The exploding popularity of tattoos these days is difficult to fathom. It used to be that such things stood out in public, but now you stand out if you don’t have a tattoo, a ring or a bar attached somewhere on your body. The closest thing I ever got to a tattoo was the little water colored decals that came in hot dog packages when I was a kid.
Tattoos, once a rarity, are now a cultural phenomenon. They were popular with military men, although my dad and older brother were in the Navy in the 1940s and ‘50s and neither came home with tattoos. In the public eye, tattoos were often associated with back alley hoodlums, gangs and freaks. The general public in America (especially in the churches) is being subjected to the tattooed generation, and not all of us are accepting of it. It is hard to take the reality some sweet young ladies and mild mannered women now want them. Tattoos range from small and discreet images in the most private and unseemly places to massive depictions of devils, gang symbols, naked women, dirty words, you name it. Many young people would go for optimum shock value simply because their parents object to their getting a tattoo. One cannot escape the worldly image these things present. How is a Christian to view the modern craze of tattooing?
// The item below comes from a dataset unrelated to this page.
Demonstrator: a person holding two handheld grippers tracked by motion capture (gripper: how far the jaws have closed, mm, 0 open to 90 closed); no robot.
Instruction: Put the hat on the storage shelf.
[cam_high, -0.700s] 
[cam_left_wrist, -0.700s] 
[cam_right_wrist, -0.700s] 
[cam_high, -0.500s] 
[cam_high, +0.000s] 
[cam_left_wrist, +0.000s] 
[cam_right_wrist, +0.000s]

In the Old Testament, flesh “cuttings” (Heb. incise, scratch) invokes the idea of tattooing. As a pagan practice it was associated with veneration of the dead, or ancestor worship, and was prohibited in Israel (Lev. 19:28; 21:5). In New Testament times certain bodily markings were worn in honor of certain idols such as indicated in Revelation 13:16-17. About the only religious identity that tattoos might have in Western culture today would be in the choice of images used, such as a cross, image of Jesus, etc. A butterfly tattooed on one’s shoulder would not mark him as an unbeliever.
There is a potential health risk in getting tattoos. If you donate blood or platelets at the American Red Cross they will ask you about tattoos and body piercings. They require that you wait 12 months if there is any question of whether the instruments used were sterile and free of blood contamination. This requirement is related to concerns about hepatitis. State regulated entities require sterile needles and ink that is not reused.
Aside from the health risk there is the average cost of $75-$150 an hour to get a tattoo. Even in “hard” economic times it is apparent that many people have money to spend on just about whatever they want. These days with the cost of living at a premium it is amazing that tattoo parlors stay open. Good stewardship would demand better priorities.
Some will justify getting a tattoo on the premise that the Bible doesn’t condemn it. That approach can lend sanction to almost anything one wants to do in life. In relation to tattoos, one must be guided by the Biblical principles of wisdom, prudence, discretion, judgment, association, and influence (2 Cor. 6:14-18; Jas. 4:4; 1 Pet. 3:3-4; 1 Jn. 2:15-17). In my judgment a Christian is better served to never get a tattoo.